When I quote this back to him, he expands: "You still see people like I used to be, being feted and hired because they’re great at starting fights. And that’s fine if you’re having an argument about something relatively trivial. But I think [the problem] it is that the ones who have over-developed egos, or under-developed attributes in other areas of life, are the ones who believe they are gonna end up Prime Minister and want to be king of the world."

But what about those interactions that have taught him so much, with members of the great British public? What, if anything, will change about his approach to that now?

How Not To Be Wrong outlines three questions O’Brien thinks are crucial to encouraging people to change their minds: What are you afraid of? What are you angry about? Where does your power lie? While these may prove difficult to translate to a live radio setting, increasingly his approach with callers is not to shoot down or deconstruct their arguments but try and probe into the fears or experiences that may lie behind them.

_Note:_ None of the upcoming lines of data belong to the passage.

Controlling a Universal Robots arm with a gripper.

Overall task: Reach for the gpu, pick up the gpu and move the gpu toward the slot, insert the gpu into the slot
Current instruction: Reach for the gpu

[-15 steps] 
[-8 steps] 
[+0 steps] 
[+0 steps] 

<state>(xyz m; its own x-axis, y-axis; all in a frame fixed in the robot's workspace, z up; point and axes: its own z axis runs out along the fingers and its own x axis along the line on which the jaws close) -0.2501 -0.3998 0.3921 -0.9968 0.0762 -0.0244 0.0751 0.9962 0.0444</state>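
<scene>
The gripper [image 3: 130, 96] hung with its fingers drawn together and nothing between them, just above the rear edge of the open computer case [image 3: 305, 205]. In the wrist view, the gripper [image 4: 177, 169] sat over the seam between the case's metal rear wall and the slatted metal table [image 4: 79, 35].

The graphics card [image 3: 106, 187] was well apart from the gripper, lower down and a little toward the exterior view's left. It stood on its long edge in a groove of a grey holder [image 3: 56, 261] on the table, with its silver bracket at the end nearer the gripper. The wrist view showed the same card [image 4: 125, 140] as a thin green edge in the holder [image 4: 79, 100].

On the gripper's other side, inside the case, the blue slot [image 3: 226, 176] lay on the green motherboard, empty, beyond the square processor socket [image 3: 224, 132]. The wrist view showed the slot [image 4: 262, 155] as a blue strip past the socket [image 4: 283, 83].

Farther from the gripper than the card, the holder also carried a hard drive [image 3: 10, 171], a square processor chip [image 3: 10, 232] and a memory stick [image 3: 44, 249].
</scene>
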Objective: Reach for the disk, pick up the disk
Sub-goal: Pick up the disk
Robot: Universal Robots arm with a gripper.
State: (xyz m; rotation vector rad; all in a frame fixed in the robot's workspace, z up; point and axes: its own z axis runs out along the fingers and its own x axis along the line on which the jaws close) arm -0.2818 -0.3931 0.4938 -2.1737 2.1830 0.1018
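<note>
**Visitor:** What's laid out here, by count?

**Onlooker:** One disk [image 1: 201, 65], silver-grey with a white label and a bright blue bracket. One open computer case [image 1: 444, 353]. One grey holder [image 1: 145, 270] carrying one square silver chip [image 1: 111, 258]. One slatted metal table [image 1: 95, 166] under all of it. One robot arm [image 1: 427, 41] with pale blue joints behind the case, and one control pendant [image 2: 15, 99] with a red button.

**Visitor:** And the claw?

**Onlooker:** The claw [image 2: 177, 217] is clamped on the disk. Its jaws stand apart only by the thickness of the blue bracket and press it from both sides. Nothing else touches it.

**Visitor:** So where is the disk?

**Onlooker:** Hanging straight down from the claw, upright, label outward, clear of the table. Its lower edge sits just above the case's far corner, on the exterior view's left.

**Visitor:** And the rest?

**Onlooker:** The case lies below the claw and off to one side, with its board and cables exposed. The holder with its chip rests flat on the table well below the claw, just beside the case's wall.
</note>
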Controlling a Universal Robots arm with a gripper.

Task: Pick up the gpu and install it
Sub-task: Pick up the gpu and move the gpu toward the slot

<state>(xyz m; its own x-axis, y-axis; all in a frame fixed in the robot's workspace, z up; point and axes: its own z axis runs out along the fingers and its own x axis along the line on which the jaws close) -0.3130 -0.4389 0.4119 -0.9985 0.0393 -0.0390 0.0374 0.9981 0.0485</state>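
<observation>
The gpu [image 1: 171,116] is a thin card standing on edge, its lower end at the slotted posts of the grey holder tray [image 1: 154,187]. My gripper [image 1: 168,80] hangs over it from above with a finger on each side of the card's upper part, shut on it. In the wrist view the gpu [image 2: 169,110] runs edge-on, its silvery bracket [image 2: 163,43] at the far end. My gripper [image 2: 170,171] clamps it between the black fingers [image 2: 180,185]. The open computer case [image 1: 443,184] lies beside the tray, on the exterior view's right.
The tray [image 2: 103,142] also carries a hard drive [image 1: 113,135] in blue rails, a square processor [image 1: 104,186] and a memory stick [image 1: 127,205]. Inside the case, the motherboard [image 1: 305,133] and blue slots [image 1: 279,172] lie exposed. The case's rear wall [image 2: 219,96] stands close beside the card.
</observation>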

"I used to derive a degree of pleasure in the gladiatorial nature of it,” he admits, “whether on telly with someone else who’s in the public eye or on the radio with somebody who isn’t. But the joy of delivering the knockout blow was hollow.”

“[Now] I speak to people who are angry and don’t know why, and I don’t want them to be angry anymore. I know that their life would be hugely improved if they weren’t. 

"I just have a fundamental belief that everybody’s alright, and given a chance, everybody would be better than they are."

I wonder whether, should the fatigue we’re feeling at the deep polarisation and political dogmatism of this wretched year continue, we may one day start to see video clips of moments of civility rather than conflict go viral, something like a YouTube clip titled: 'Watch James O’Brien completely EMPATHISE with guest and come to a polite agreement!!'.

"That would be great," he says, "wouldn’t it?"